Work to complete: Pull every line containing "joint" out of the listing below.
^^^^^^^^
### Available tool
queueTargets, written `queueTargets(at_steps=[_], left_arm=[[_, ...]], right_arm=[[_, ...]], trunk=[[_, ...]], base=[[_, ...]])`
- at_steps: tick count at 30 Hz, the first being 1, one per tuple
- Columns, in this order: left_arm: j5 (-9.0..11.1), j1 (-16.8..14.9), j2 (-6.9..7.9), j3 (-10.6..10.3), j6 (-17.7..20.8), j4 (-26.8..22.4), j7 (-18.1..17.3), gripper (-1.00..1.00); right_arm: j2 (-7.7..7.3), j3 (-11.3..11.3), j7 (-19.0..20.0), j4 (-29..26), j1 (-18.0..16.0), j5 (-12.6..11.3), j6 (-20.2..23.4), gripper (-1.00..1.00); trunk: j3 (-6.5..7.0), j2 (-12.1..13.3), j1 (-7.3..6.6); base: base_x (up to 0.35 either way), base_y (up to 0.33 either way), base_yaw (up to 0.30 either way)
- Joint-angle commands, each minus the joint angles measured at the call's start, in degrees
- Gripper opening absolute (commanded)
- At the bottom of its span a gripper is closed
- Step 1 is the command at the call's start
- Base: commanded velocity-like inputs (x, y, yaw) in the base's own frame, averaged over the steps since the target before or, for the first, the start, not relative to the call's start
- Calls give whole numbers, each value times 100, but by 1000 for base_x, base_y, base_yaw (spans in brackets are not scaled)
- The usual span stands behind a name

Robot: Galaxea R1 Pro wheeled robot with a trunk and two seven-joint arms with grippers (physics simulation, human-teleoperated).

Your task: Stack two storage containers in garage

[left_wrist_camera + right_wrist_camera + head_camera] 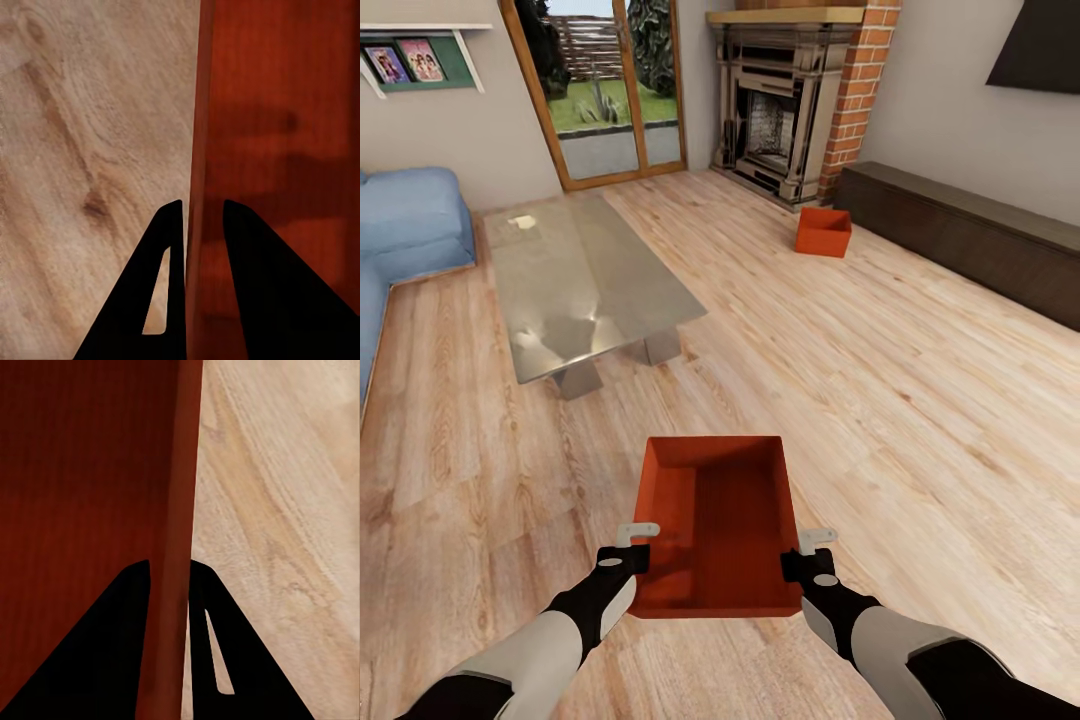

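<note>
You're in the living room, light wood-plank floor (880, 380) across the frame, glass coffee table (585, 285) at upper left. The near storage container (718, 525) sits low centre between your arms. Your left pincer (638, 548) is clamped on its left wall, your right pincer (806, 555) on its right wall. The second storage container (823, 231) lies upper right, near the fireplace (780, 110).

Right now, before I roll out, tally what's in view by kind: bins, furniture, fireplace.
Orange-red bins: 2, near one held between both tools, far one on the planks
Blue sofa: 1
Glass coffee table: 1
Dark low cabinet: 1
Brick fireplace: 1
Total: 6
</note>
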Motion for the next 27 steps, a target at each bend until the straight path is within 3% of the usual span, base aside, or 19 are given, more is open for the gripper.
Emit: queueTargets(at_steps=[1, 16, 27], left_arm=[[10, -1, 7, 74, 40, -3, 91, -100], [10, -1, 7, 74, 38, -8, 91, -100], [15, -1, 15, 76, 33, -131, 91, -100]], right_arm=[[0, -53, -29, 0, -4, -91, -37, -100], [0, -53, -29, 0, -4, -91, -32, -100], [7, -72, -31, 0, -4, -92, -38, -100]], trunk=[[15, 40, -23], [285, 641, -352], [287, 641, -352]], base=[[0, 0, 0], [0, 0, 0], [0, 0, 0]])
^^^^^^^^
Output:
- Joint-angle commands, each minus the joint angles measured at the call's start, in degrees
Robot: Galaxea R1 Pro wheeled robot with a trunk and two seven-joint arms with grippers (physics simulation, human-teleoperated).

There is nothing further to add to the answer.